§ **To do**
Retype, word for word, every line of the records below starting at the one that contains "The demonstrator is" and ending at the one that contains "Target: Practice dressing"; include both of those lines and nothing more.

===== Recorded information =====

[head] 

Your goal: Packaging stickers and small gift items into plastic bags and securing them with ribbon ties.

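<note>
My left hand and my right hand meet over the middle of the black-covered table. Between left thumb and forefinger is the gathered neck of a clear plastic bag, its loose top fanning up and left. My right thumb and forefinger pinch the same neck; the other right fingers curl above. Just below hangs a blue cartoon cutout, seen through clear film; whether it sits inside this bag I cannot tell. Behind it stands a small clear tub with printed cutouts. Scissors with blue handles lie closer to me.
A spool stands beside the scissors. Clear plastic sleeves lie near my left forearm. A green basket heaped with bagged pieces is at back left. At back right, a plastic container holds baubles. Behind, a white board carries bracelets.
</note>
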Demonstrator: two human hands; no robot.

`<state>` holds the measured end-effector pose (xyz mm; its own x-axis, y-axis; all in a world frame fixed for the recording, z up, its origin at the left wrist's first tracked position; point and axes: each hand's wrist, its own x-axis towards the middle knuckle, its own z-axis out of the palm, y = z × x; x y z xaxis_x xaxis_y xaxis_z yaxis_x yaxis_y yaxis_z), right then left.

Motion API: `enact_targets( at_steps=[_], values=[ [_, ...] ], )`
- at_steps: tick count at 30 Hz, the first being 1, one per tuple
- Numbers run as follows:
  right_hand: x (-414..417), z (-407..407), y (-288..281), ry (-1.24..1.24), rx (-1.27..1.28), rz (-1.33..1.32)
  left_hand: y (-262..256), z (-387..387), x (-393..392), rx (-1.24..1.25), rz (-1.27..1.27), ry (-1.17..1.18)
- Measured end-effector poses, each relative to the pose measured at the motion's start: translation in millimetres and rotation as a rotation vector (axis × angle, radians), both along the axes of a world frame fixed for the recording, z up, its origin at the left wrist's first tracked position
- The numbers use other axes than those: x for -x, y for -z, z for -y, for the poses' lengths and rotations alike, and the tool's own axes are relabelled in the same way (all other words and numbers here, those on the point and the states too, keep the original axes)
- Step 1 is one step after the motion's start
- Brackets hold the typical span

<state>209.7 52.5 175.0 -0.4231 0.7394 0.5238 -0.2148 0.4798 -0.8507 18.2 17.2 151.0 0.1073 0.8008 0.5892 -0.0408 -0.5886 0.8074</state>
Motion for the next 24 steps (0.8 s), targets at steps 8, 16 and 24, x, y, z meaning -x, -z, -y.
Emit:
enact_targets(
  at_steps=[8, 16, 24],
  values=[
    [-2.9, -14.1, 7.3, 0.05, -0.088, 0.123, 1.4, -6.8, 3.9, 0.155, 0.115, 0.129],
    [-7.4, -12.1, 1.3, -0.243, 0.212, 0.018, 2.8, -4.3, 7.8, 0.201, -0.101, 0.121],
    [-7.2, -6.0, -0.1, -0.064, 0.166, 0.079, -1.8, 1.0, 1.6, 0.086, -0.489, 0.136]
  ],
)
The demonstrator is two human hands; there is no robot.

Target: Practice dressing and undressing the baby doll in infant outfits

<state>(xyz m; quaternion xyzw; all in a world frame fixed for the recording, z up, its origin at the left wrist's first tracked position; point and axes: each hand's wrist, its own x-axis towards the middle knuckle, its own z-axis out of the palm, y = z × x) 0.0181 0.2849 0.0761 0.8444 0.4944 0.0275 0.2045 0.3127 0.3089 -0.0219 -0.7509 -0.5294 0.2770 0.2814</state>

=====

§ **Response to this exercise**
The demonstrator is two human hands; there is no robot.

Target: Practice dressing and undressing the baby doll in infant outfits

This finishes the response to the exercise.